→ Problem requirements:
Each line of the data needs to be transcribed exactly.

→ Raw data:
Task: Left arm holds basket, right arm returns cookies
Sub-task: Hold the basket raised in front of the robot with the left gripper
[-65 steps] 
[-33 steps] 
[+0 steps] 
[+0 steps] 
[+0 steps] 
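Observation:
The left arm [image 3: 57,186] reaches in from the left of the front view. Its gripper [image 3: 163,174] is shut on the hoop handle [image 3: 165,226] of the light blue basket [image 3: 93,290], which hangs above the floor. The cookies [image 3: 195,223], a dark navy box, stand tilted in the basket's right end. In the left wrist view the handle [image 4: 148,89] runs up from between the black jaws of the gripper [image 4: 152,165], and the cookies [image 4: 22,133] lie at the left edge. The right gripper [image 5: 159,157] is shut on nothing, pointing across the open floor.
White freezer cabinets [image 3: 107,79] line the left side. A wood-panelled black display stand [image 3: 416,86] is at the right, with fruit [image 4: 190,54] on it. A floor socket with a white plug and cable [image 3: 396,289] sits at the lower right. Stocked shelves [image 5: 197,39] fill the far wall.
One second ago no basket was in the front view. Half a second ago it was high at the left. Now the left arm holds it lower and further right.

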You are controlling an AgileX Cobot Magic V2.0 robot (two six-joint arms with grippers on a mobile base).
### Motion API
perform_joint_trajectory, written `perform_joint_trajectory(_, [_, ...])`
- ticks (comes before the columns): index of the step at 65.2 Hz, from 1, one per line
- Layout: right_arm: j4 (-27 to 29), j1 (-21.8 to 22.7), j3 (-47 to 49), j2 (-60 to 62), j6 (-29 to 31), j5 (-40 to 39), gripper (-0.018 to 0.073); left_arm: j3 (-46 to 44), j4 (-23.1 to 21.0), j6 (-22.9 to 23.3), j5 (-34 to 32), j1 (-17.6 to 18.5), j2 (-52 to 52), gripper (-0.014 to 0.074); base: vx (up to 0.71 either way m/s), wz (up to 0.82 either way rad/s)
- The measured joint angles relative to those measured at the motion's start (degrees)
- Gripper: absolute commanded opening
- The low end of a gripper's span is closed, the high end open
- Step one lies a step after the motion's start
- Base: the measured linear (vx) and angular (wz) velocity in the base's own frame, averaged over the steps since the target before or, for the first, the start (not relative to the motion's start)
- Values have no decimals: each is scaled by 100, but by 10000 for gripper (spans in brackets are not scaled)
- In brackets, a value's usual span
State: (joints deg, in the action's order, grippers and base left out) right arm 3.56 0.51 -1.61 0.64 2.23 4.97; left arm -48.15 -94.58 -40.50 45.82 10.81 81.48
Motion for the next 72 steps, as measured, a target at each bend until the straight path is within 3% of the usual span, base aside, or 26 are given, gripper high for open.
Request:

→ Task answer:
Task: Left arm holds basket, right arm returns cookies
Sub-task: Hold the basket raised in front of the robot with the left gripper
[-65 steps] 
[-33 steps] 
[+0 steps] 
[+0 steps] 
[+0 steps] 
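Observation:
The left arm [image 3: 57,186] reaches in from the left of the front view. Its gripper [image 3: 163,174] is shut on the hoop handle [image 3: 165,226] of the light blue basket [image 3: 93,290], which hangs above the floor. The cookies [image 3: 195,223], a dark navy box, stand tilted in the basket's right end. In the left wrist view the handle [image 4: 148,89] runs up from between the black jaws of the gripper [image 4: 152,165], and the cookies [image 4: 22,133] lie at the left edge. The right gripper [image 5: 159,157] is shut on nothing, pointing across the open floor.
White freezer cabinets [image 3: 107,79] line the left side. A wood-panelled black display stand [image 3: 416,86] is at the right, with fruit [image 4: 190,54] on it. A floor socket with a white plug and cable [image 3: 396,289] sits at the lower right. Stocked shelves [image 5: 197,39] fill the far wall.
One second ago no basket was in the front view. Half a second ago it was high at the left. Now the left arm holds it lower and further right.
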
You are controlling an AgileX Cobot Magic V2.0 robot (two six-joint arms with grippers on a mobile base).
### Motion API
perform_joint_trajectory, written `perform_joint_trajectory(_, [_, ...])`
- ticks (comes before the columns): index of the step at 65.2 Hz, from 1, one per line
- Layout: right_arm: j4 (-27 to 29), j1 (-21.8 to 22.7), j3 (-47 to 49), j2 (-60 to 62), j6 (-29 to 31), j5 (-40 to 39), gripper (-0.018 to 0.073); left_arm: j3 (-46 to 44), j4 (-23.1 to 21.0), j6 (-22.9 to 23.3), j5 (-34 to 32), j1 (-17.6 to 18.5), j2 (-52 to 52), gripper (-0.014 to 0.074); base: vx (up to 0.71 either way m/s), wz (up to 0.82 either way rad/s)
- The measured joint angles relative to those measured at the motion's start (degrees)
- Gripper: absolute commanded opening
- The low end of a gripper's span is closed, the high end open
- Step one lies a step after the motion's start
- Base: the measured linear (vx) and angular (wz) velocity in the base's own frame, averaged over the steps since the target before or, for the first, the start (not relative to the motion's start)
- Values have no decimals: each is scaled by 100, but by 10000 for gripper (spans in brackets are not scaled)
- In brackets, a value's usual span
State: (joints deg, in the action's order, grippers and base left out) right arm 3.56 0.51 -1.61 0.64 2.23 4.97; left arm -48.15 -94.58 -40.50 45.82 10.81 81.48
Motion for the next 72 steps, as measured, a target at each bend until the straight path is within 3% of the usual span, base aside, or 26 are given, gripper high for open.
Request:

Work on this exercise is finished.